Многие голландские художники вообще ничего не поняли бы в прекрасных работах Боутона, Маркса, Миллеса, Пинуэлла, дю Морье, Херкомера, Уокера – назову лишь нескольких из тех, кто является мастером «рисунка», уже не говоря о других их талантах.
Поверь, многие, увидев подобные произведения, пожимают плечами, даже художники здесь, в Бельгии, которые все же должны лучше в этом разбираться, относятся похожим образом к работам де Гру. На этой неделе я увидел две неизвестные мне ранее вещи де Гру, а именно «Новобранец» и рисунок вертикального формата «Пьяница»; эти две композиции так похожи на [работы] Боутона, такое поразительное сходство – будто два брата, не встречавшиеся ни разу, демонстрируют единодушие.

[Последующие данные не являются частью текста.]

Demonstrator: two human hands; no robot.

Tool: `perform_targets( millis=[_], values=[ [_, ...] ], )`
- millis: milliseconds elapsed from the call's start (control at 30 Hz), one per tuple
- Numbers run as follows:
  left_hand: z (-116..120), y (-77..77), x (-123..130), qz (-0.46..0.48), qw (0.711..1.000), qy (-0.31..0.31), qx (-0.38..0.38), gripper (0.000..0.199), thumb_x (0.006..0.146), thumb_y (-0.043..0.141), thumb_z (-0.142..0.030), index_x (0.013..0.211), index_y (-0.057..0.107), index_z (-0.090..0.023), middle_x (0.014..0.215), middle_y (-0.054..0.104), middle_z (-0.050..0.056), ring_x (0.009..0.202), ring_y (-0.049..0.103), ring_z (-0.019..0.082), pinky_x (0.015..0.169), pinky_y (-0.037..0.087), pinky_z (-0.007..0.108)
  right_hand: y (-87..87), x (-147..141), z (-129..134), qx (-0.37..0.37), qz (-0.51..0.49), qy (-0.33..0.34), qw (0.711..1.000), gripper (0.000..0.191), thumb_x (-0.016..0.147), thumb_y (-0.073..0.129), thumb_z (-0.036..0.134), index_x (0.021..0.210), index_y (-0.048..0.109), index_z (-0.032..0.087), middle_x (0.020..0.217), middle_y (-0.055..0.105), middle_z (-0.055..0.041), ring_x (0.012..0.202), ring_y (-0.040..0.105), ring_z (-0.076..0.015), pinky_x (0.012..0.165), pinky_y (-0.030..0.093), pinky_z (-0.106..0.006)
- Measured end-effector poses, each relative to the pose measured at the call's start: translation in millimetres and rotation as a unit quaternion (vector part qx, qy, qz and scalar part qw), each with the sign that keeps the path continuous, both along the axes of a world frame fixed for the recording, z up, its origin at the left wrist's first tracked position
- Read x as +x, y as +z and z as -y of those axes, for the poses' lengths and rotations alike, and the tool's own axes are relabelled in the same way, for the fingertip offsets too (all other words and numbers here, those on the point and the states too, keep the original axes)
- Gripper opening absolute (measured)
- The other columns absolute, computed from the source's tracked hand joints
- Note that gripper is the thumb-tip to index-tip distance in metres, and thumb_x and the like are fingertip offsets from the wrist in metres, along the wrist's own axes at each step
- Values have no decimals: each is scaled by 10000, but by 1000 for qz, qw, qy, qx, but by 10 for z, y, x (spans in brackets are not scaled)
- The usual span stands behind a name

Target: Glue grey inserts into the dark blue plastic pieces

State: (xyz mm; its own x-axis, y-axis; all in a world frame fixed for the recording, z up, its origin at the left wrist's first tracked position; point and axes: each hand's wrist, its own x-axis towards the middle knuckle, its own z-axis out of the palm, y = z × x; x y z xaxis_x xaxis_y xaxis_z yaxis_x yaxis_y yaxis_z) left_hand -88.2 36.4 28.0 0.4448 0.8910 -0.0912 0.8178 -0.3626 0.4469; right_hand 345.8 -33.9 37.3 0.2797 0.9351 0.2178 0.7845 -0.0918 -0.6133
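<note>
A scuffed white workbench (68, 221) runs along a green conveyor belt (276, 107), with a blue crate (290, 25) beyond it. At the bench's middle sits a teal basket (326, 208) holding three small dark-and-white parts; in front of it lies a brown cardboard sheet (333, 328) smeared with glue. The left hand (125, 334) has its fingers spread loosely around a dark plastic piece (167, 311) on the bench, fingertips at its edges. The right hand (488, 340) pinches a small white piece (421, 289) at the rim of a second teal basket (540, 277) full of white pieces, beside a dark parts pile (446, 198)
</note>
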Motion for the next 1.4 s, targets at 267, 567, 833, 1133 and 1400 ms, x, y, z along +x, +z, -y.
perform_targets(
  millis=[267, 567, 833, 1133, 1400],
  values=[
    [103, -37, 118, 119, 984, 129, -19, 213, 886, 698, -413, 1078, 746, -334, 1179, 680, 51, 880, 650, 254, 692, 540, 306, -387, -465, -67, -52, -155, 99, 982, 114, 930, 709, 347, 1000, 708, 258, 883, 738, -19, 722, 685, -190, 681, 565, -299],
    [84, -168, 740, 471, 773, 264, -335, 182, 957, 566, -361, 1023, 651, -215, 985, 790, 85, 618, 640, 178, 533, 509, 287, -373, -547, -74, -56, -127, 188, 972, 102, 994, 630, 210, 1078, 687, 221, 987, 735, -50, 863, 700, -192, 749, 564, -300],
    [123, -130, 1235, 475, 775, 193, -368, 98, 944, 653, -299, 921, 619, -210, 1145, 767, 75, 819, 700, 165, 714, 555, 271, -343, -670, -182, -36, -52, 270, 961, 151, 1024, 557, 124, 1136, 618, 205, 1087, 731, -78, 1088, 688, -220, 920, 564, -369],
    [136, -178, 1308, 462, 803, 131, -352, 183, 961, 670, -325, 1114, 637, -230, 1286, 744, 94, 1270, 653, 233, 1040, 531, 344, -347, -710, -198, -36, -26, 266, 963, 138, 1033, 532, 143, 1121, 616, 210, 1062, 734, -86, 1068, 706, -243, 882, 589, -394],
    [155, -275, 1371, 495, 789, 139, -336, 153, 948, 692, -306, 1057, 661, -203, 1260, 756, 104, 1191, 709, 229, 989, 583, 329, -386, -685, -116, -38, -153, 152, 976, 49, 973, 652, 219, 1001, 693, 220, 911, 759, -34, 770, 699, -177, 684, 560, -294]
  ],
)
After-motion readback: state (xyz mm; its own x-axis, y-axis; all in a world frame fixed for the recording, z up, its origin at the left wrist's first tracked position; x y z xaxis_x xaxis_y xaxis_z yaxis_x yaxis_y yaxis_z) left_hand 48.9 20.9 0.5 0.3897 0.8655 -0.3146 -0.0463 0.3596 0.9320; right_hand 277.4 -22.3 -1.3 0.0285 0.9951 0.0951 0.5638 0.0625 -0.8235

Как видишь, я разделяю твою точку зрения относительно Хейердала, сочту себя счастливчиком, если в будущем ты сможешь познакомить меня с этим человеком, и не буду настаивать на поездке в Нидерланды, – по крайней мере, раз у меня есть надежда и я могу более или менее рассчитывать на Париж.
А пока что же мне делать? По-твоему, что было бы разумнее всего? Неделю или около того я могу поработать у Раппарда, но вскоре он, вероятно, уедет. Моя спальня слишком мала, свет в ней падает неудачно, и там наверняка будут недовольны, если я частично занавешу окно, мне даже нельзя развесить на стенах свои наброски и рисунки. Когда в мае Раппард уедет, мне придется переехать, и тогда я с удовольствием бы поработал в пригороде: в Хейсте, Калмптхауте, Эттене, Схевенингене, Катвейке или где-нибудь еще. Или в Схарбеке, Харене, Грунендале, что еще ближе. Лучше там, где есть шанс встретить других художников и по возможности жить и работать с ними вместе, потому что в этом будет больше пользы и выгоды. Расходы на проживание, вне зависимости от места, составят минимум 100 франков в месяц – меньшая сумма отрицательно скажется или на моем физическом состоянии, или на необходимых материалах и инструментах.
Этой зимой, по моим расчетам, я тратил на пропитание около 100 франков в месяц, хотя на самом деле едва ли выходило так много. Значительная часть этого пошла на рисовальные принадлежности и одежду. Дело в том, что я купил два рабочих костюма из грубого черного бархата – этот материал называют плисом. Они хорошо смотрятся, в них можно выглядеть презентабельно, и к тому же они впоследствии пригодятся, потому что мне, как и любому другому [художнику], понадобится большое количество рабочей одежды для моих натурщиков. Постепенно, пока я иду к своей цели, мне нужно приобретать наряды, в крайнем случае ношеные, как мужские, так и женские.
Разумеется, мне не потребуется все сразу, тем не менее начало положено, и я буду продолжать двигаться в этом направлении.
Ты утверждаешь, и справедливо, что финансовые вопросы многим помогли и многим навредили. Да будет так; слова Бернара Палисси по-прежнему верны: «Pauvreté empêche les bons esprits de parvenir»[72]
. Но когда я об этом размышляю, то должен отметить, что в такой семье, как наша, в которой два господина Ван Гога очень богаты и оба занимаются искусством – К. М. и наш дядя в Принсенхаге – и представители современного поколения которой, ты и я, выбрали то же самое направление, пусть и в разных областях; учитывая эти факты, скажем, было бы славно так или иначе не зависеть от этих 100 франков в месяц, пока я не получил постоянного места в качестве художника. Прошло три года с тех пор, как мы с дядей Кором поссорились по совершенно иному поводу, но разве это достаточная причина для того, чтобы я веки вечные оставался врагом К. М.? Мне было бы приятнее думать, что он никогда не считал меня врагом, и я счел бы это все недоразумением, с удовольствием взяв полную ответственность на себя: это лучше, чем спорить о том, виноват я или нет и в какой степени, – на подобные разбирательства у меня нет времени.